## DIRECTIONS
Return only that part of the material below which starts with the line containing "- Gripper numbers" and goes on through the line containing "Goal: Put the", restated exactly.

## SUPPLIED ENTRIES
● ● ● ● ● ● ●
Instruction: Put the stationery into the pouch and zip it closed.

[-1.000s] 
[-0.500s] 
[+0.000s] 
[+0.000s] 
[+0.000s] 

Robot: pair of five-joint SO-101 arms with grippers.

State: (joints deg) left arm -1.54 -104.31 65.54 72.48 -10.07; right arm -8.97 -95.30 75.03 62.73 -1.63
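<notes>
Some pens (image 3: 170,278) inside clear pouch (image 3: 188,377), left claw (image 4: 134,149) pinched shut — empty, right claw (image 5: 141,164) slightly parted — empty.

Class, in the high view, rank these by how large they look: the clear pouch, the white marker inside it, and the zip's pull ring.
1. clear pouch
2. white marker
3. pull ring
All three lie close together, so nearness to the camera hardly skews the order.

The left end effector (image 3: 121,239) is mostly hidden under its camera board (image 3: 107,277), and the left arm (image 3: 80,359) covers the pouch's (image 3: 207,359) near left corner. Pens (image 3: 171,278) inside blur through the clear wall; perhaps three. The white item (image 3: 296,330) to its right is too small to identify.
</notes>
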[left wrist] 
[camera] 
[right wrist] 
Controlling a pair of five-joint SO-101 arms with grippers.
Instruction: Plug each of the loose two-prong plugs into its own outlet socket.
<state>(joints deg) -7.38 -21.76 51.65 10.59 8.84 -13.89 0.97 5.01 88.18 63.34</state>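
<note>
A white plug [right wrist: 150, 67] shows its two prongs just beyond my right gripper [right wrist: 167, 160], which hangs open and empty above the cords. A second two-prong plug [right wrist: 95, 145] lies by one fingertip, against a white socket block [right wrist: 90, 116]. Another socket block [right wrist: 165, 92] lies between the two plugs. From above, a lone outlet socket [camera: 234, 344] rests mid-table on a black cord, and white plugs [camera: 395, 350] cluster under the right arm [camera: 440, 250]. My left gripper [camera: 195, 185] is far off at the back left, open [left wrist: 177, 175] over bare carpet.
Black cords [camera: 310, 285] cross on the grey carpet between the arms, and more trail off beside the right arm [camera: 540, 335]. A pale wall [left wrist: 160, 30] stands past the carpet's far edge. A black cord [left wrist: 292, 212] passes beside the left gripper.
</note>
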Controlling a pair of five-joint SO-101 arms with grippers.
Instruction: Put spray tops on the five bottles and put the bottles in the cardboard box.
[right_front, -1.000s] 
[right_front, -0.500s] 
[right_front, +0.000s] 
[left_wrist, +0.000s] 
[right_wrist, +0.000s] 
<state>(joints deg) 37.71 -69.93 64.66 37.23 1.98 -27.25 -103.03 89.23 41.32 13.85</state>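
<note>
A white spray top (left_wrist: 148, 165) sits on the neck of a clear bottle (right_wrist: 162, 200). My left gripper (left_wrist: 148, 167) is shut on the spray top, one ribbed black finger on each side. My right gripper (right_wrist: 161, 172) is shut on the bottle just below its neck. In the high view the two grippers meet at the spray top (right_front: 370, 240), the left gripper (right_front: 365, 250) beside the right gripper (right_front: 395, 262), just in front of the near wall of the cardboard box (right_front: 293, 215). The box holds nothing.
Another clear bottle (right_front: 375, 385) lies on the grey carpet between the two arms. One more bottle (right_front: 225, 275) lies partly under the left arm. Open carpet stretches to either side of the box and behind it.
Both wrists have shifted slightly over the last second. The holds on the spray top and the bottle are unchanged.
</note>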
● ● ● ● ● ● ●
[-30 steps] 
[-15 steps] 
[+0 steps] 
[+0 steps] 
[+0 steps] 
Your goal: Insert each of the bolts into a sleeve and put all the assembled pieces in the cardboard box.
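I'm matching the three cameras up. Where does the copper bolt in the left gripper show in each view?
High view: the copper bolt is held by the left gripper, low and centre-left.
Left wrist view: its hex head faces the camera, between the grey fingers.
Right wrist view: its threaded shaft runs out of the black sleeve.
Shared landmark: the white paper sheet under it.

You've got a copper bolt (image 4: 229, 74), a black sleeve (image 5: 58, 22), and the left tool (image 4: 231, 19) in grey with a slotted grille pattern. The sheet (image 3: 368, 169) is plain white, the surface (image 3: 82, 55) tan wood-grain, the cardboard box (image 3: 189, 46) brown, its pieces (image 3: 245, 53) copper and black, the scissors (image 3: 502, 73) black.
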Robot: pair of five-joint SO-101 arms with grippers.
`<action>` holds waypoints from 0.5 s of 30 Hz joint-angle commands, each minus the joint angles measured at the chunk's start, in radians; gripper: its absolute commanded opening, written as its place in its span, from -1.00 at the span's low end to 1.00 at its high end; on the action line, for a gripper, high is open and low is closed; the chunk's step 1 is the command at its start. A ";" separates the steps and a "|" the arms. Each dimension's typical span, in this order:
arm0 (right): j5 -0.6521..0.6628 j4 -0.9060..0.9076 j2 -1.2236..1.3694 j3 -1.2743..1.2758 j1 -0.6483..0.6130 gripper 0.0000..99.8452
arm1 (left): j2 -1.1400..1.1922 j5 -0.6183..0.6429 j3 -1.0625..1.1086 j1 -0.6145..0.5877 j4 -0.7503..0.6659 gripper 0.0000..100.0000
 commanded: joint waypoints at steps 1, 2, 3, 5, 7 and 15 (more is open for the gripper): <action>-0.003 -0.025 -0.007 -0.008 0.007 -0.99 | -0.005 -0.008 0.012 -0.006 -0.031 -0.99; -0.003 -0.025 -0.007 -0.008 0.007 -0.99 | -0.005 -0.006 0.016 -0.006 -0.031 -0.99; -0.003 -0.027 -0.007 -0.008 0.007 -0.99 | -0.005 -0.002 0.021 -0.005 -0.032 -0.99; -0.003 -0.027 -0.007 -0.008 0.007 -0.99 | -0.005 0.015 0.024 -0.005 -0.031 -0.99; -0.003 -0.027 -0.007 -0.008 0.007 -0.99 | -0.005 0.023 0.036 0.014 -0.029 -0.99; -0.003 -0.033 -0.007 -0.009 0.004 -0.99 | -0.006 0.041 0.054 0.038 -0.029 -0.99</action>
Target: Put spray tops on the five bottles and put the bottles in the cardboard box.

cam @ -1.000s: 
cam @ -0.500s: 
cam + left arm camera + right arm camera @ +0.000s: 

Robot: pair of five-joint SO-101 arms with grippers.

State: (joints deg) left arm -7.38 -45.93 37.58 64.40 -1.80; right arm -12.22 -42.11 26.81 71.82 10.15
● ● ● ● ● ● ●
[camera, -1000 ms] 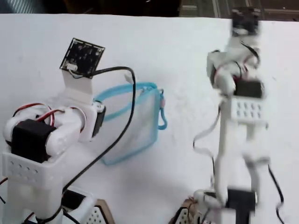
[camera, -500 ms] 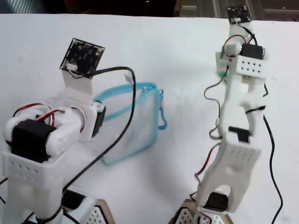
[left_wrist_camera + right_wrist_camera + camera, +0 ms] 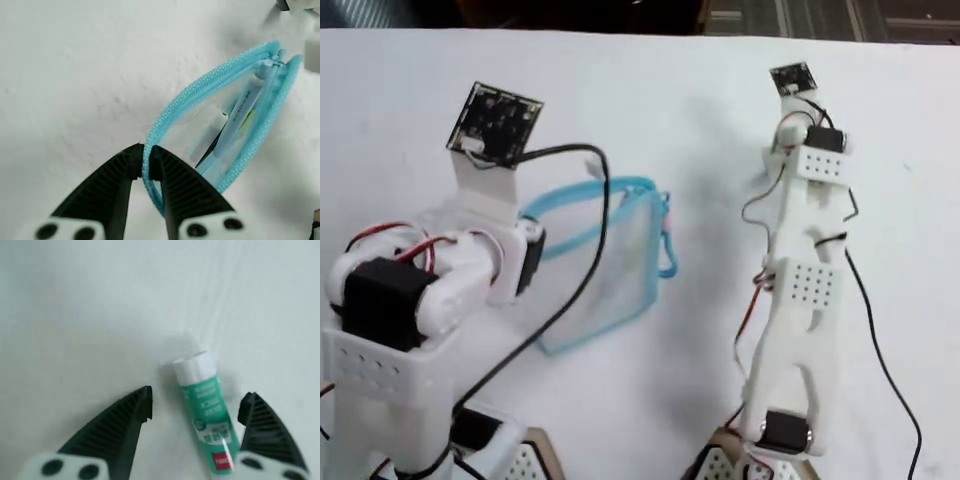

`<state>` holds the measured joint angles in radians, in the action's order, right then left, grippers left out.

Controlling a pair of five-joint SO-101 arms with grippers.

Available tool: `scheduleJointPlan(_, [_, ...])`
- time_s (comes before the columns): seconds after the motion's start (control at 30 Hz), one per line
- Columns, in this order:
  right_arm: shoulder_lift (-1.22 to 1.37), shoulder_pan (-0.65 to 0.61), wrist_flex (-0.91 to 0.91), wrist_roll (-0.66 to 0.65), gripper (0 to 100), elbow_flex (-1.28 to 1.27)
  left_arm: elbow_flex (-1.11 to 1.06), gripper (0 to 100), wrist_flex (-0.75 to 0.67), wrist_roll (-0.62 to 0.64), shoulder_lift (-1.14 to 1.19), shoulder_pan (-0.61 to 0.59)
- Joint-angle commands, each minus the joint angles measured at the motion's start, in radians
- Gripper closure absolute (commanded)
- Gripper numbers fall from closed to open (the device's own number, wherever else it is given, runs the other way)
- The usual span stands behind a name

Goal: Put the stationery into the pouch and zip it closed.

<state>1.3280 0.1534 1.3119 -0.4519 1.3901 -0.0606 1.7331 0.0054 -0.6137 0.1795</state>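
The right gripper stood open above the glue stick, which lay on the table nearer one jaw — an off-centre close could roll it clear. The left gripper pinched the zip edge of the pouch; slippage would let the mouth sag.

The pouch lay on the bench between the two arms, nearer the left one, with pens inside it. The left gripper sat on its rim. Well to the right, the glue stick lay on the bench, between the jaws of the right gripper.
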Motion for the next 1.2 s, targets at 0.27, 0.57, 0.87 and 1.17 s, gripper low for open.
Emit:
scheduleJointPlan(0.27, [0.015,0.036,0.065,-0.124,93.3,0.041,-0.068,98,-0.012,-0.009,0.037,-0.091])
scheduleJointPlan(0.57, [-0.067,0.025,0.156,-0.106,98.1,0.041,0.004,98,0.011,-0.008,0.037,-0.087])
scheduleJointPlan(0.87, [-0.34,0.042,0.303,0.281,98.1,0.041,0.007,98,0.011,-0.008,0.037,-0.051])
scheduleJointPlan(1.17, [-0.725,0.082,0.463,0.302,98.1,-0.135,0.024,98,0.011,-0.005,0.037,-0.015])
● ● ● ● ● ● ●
## RESULT BELOW
- Gripper numbers fall from closed to open (the device's own number, wherever else it is given, runs the other way)
- The usual span stands behind a name

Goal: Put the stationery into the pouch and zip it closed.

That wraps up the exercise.